> _Problem requirements_:
Exactly as they appear below, repeat the lines from the one with "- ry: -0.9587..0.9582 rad" through the one with "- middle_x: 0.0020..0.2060", and no others.

:: Listed records ::

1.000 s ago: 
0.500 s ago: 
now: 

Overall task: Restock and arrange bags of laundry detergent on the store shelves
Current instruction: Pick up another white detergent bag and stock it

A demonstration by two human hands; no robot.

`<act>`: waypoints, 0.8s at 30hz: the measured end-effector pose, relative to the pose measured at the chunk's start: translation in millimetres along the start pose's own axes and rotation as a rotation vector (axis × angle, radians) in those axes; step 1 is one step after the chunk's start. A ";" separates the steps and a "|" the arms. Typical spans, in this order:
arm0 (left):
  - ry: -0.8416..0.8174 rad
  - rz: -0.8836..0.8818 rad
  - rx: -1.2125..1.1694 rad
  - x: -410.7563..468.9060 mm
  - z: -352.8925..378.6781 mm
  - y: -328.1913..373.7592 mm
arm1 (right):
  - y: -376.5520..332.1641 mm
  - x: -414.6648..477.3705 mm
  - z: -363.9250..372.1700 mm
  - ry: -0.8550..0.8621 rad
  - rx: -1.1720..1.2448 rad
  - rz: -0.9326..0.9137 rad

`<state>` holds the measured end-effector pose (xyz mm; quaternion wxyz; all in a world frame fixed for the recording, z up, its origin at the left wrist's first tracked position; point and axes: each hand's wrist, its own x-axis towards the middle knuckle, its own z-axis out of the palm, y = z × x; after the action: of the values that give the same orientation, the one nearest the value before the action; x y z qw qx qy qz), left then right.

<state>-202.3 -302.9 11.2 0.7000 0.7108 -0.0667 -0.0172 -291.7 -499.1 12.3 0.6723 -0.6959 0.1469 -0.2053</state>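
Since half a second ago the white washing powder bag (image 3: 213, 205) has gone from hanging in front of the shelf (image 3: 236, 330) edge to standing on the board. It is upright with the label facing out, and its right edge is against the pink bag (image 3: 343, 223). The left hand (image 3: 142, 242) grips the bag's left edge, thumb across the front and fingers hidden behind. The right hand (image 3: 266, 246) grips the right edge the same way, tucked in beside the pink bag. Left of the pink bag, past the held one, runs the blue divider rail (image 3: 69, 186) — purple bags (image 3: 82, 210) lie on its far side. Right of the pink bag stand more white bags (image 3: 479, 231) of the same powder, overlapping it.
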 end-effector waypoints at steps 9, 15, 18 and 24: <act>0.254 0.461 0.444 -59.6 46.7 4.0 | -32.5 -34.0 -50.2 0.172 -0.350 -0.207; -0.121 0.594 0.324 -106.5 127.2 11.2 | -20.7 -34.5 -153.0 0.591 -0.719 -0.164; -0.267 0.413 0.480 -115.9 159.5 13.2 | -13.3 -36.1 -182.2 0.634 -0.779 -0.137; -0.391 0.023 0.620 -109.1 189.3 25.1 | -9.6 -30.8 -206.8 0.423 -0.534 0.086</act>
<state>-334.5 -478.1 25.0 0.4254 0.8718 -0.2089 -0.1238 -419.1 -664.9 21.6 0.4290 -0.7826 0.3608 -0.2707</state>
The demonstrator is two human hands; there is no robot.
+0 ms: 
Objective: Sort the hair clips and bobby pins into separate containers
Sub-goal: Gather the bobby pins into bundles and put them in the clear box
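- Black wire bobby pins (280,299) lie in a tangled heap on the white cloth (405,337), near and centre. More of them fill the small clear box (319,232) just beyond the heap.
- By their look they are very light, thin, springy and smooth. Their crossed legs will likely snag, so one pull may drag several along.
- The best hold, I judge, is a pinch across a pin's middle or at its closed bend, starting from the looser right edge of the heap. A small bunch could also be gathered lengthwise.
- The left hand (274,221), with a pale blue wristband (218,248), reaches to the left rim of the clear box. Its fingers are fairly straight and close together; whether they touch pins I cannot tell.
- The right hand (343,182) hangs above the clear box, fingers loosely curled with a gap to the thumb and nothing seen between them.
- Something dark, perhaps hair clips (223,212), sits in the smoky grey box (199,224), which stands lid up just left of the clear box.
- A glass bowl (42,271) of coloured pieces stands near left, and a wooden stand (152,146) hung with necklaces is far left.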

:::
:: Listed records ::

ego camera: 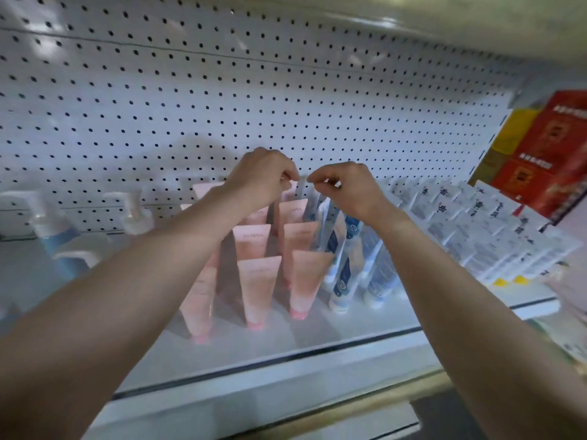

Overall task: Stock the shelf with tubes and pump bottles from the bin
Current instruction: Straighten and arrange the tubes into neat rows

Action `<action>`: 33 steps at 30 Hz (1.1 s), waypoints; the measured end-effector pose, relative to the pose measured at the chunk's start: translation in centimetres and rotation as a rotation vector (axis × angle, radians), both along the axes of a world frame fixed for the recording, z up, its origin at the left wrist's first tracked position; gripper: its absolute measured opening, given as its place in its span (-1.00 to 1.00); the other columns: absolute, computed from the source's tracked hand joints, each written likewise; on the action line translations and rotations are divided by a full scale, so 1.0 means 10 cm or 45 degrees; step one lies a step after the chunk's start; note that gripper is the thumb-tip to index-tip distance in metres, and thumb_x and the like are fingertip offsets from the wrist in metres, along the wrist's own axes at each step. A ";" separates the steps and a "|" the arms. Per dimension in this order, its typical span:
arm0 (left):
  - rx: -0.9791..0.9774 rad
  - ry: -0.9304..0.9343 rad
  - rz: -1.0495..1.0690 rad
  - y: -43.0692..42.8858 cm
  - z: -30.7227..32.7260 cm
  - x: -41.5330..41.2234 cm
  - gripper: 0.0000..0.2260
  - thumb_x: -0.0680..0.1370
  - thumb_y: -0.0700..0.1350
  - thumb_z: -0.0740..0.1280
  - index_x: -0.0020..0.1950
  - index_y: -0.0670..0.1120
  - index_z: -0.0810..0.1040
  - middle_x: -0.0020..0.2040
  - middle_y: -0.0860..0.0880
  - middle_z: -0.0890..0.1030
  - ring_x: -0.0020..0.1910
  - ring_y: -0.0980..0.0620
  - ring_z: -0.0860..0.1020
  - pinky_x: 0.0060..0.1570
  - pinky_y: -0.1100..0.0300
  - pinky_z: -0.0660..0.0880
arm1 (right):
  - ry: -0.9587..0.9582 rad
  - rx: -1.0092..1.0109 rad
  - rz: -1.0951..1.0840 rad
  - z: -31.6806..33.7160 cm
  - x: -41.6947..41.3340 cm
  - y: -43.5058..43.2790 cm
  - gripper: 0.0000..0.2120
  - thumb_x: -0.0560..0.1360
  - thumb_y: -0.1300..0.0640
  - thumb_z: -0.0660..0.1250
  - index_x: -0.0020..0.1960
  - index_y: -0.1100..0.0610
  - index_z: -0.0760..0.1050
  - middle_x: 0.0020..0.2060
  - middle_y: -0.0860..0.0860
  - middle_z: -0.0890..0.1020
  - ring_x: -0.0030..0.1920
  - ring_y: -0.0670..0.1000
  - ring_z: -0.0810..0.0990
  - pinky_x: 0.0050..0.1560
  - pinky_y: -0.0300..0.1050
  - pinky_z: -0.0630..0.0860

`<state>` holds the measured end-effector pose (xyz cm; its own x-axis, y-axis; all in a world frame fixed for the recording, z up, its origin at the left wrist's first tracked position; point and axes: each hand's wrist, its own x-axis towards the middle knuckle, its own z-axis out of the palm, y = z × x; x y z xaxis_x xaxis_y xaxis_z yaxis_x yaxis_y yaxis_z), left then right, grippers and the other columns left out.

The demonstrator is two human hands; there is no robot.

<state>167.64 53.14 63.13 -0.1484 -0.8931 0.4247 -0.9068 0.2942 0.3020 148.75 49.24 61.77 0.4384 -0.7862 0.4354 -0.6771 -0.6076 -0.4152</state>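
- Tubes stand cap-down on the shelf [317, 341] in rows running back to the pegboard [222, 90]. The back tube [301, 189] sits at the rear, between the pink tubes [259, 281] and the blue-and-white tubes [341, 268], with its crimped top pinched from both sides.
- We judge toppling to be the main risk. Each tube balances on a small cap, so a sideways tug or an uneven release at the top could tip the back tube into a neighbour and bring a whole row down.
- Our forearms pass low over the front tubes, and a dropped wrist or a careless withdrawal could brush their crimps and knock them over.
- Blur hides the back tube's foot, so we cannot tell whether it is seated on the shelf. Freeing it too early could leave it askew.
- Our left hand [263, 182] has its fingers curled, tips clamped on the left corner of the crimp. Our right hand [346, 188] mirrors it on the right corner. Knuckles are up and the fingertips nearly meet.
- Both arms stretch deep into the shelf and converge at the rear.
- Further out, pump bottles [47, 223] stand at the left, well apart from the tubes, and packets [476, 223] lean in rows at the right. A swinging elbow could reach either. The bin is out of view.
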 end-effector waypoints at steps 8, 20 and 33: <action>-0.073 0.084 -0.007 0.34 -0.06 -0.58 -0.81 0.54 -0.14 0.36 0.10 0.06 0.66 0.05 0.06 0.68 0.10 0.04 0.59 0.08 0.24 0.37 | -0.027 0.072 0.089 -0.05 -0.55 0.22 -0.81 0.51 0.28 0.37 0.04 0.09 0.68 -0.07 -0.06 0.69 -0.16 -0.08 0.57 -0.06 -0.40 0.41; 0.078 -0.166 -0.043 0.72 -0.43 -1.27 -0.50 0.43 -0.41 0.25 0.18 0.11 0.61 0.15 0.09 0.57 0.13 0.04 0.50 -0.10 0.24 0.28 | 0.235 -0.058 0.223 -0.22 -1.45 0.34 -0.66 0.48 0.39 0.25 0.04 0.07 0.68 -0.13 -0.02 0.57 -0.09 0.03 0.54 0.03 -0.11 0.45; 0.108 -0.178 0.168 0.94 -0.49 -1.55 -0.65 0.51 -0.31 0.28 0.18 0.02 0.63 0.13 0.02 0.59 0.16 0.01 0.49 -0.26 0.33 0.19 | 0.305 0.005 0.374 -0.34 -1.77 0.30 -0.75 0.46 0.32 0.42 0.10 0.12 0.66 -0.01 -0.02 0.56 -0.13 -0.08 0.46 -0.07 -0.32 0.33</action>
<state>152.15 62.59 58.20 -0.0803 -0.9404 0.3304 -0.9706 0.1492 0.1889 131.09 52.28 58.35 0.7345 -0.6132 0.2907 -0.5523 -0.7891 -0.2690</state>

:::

> _Output_:
  - ry: -0.9587..0.9582 rad
  - rx: -1.0092..1.0109 rad
  - rz: -1.0951..1.0840 rad
  - z: -31.6806..33.7160 cm
  - x: -41.6947..41.3340 cm
  - y: -43.5058..43.2790 cm
  - gripper: 0.0000..0.2120
  - thumb_x: -0.0560..0.1360
  - thumb_y: -0.1300..0.0640
  - thumb_z: -0.0660..0.1250
  - index_x: -0.0020..0.1960
  - index_y: -0.1100..0.0610
  - index_z: -0.0760..0.1050
  - middle_x: 0.0020..0.2060

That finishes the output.